◆ YOUR GOAL
Would you repeat each line below precisely as it stands?
Top of PROVIDED MATERIAL
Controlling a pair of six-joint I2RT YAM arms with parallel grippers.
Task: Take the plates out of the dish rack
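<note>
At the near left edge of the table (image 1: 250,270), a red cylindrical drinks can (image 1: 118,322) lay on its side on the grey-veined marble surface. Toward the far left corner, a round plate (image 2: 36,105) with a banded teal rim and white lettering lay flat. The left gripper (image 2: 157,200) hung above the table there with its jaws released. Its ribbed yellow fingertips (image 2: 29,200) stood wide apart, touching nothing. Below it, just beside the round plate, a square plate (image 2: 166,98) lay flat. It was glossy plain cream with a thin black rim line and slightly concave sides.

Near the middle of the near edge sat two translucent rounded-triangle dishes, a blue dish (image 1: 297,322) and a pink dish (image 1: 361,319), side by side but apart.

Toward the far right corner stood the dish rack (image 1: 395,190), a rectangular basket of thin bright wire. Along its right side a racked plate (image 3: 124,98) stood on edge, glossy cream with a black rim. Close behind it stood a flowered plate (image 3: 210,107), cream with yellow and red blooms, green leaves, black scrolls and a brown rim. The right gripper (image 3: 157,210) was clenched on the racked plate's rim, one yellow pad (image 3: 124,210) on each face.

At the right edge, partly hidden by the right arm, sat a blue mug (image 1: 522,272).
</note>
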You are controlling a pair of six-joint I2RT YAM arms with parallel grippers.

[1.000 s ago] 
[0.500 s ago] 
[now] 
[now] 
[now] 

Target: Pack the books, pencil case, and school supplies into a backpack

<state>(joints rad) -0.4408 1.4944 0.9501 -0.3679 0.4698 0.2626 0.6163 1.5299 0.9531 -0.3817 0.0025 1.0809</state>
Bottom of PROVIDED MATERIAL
◆ FINAL ANSWER
Controlling a pair of six-joint I2RT YAM arms with parallel grippers.
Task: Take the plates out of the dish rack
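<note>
At the near left edge of the table (image 1: 250,270), a red cylindrical drinks can (image 1: 118,322) lay on its side on the grey-veined marble surface. Toward the far left corner, a round plate (image 2: 36,105) with a banded teal rim and white lettering lay flat. The left gripper (image 2: 157,200) hung above the table there with its jaws released. Its ribbed yellow fingertips (image 2: 29,200) stood wide apart, touching nothing. Below it, just beside the round plate, a square plate (image 2: 166,98) lay flat. It was glossy plain cream with a thin black rim line and slightly concave sides.

Near the middle of the near edge sat two translucent rounded-triangle dishes, a blue dish (image 1: 297,322) and a pink dish (image 1: 361,319), side by side but apart.

Toward the far right corner stood the dish rack (image 1: 395,190), a rectangular basket of thin bright wire. Along its right side a racked plate (image 3: 124,98) stood on edge, glossy cream with a black rim. Close behind it stood a flowered plate (image 3: 210,107), cream with yellow and red blooms, green leaves, black scrolls and a brown rim. The right gripper (image 3: 157,210) was clenched on the racked plate's rim, one yellow pad (image 3: 124,210) on each face.

At the right edge, partly hidden by the right arm, sat a blue mug (image 1: 522,272).
</note>
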You are controlling a pair of six-joint I2RT YAM arms with parallel grippers.

[1.000 s ago] 
[0.500 s ago] 
[now] 
[now] 
[now] 

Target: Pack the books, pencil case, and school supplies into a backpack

<state>(joints rad) -0.4408 1.4944 0.9501 -0.3679 0.4698 0.2626 0.6163 1.5299 0.9531 -0.3817 0.0025 1.0809</state>

This concludes the output for the exercise.